Code in stazione e negli aeroporti, caselli autostradali intasati, auto piene di sdraio e vettovaglie per risparmiare, come i fagottari romani a Fregene di una volta. Mentre i grandi dell'Euro si telefonano, si scrutano, si incontrano. Ma, a giudicare dai risultati, non concludono nulla. Anzi, se si muovono fanno danni. Impotenza e onnipresenza. Bollino rosso e bollino nero. Bollito di destra e bollito di sinistra.Locale e globale.

E' l'immagine plastica di una classe dirigente, politica ma non solo, che ha ormai perso i contatti con la realtà. Vive e prospera in un suo mondo, parallelo e separato, privo del più banale punto di contatto con la vita. E' altro dal mondo. Una Casta impermeabile e autoreferenziale, dove si entra per cooptazione, seduta sui suoi privilegi, del tutto avulsa dagli affanni, dalle angosce, dai problemi delle persone normali. Quelle persone che fino al 30 giugno lavorano per lo Stato, pagando le tasse. E poi sperano di lavorare per sè, proteggendo qualche risparmio se ce l'hanno, difendendo coi denti il posto di lavoro, soffrendo se hanno a carico familiari anziani o malati o figli da far crescere: per i costi crescenti degli affitti, dei medicinali, dei servizi. Soffocati dal vuoto intorno a sè di iniziative, di proposte, di fiducia complessiva nel sistema.

Si guarda al Belgio e si vede che lì pur non avendo un governo da mesi, si macinano ottimi dati economici, quasi che l'assenza dei vertici del potere esecutivo sia un toccasana per il progresso.E per la vita della gente.

E vien voglia di copiare i fiamminghi e i valloni. Di farla fuori, questa Casta. Con le auto blu, le pensioni di rapina, la sanità a sbafo, le assunzioni amicali, le superliquidazioni,le stock option, i privilegi, le camarille.

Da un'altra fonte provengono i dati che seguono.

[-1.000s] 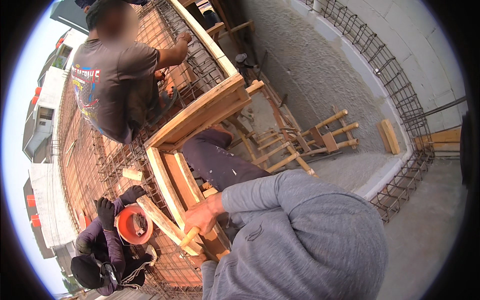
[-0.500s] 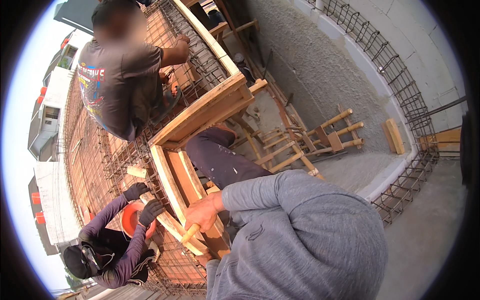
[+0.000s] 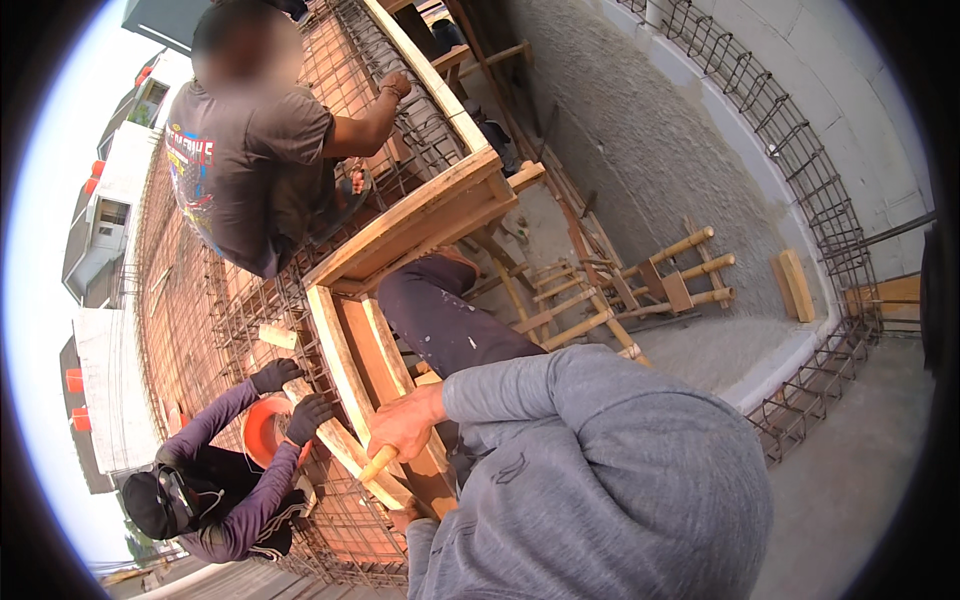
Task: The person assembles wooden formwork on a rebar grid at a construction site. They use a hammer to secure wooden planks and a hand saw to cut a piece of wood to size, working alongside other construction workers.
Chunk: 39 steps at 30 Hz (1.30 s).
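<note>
My right hand [image 3: 402,424], bare below a grey sleeve, is closed around a round light wooden handle [image 3: 379,463]; the rest of that tool is hidden. Below it, my left hand [image 3: 407,516] touches the near end of a wooden board [image 3: 345,447], its fingers mostly out of sight. The far part of this board is held by the gloved hands [image 3: 308,417] of a co-worker in a purple long-sleeved top. Alongside runs a narrow timber formwork channel [image 3: 340,352], which meets a wooden cross panel [image 3: 420,222] beyond it.
Steel rebar mesh [image 3: 185,290] covers the reddish deck at left. An orange bucket [image 3: 259,436] stands beside the gloved co-worker. Another person [image 3: 262,150] crouches on the rebar at the upper left. Bamboo poles [image 3: 672,246] stand in a drop between the formwork and a grey wall [image 3: 640,150].
The view has shifted slightly. The crouching person's arm reaches a little further right over the rebar. My right hand keeps its grip on the handle, and the board stays in place.
</note>
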Each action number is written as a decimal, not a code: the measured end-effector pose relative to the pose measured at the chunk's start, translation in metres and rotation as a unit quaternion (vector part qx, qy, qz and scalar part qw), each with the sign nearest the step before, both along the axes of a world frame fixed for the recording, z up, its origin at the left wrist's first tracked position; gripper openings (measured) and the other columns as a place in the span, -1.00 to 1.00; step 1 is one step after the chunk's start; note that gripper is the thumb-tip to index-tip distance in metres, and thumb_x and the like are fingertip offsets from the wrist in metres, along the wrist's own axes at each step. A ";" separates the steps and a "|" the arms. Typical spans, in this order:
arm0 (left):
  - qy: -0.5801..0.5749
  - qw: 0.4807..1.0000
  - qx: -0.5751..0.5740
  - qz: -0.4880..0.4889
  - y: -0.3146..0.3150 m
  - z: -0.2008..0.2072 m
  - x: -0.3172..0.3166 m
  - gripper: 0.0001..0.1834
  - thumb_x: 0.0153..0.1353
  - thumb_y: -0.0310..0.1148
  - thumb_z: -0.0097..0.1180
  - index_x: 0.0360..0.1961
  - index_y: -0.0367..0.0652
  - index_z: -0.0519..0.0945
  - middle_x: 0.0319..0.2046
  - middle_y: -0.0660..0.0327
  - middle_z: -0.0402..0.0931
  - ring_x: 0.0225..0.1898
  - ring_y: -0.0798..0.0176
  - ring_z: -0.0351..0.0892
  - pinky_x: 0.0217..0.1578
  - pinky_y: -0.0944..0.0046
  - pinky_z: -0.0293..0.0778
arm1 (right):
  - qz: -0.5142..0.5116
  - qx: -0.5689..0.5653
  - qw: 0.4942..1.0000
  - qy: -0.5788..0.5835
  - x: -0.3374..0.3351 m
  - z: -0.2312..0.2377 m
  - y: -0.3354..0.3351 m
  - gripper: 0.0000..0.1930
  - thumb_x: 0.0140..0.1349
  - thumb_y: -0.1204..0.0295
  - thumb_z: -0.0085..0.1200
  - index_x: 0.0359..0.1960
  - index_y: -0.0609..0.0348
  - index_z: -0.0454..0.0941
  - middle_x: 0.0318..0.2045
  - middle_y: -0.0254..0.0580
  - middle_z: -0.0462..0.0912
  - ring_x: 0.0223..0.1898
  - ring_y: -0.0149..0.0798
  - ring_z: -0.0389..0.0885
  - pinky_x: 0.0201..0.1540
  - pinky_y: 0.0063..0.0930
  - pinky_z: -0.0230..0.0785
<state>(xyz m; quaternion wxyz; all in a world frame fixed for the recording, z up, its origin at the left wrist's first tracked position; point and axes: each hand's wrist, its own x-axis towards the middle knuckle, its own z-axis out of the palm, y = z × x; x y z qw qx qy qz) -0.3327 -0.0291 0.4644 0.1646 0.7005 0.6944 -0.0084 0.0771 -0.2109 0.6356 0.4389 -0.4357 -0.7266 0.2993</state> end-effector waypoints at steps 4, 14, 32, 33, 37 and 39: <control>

Si va in ferie con l'angoscia. Sperando che al ritorno non scopriamo che in nostra assenza come se non bastasse ci hanno pure messo le mani sui conti correnti e magari hanno introdotto nuove tasse e oneri vari, nonostante il carico ormai insostenibile della fiscalità generale, per alimentare una spesa pubblica assorbita quasi del tutto da costi del personale (per lo più improduttivo e clientelare), una spesa ingestibile e incontrollabile. Dentro uno Stato indebitato fino al collo e che potrebbe presto dichiarare fallimento. In un Paese senza lavoro, senza crescita, senza produttività, senza talento, senza merito. Un Paese senza, come diceva Arbasino.

E si respira un senso di impotenza nelle facce di questi signori impernacchiati che scendono dalle loro auto blu per infilarsi in pomposi vertici dall'esito pressochè inutile. E non resta che raccomandarsi l'anima a Dio e sperare. Perchè la speranza è dura a morire. Ma sperare in che cosa? Che tristezza? Come hanno fatto a mettere in ginocchio in questo modo l'Italia? Come hanno fatto a spremerla così e a consegnarcela come un limone da gettare, senza neanche più una goccia?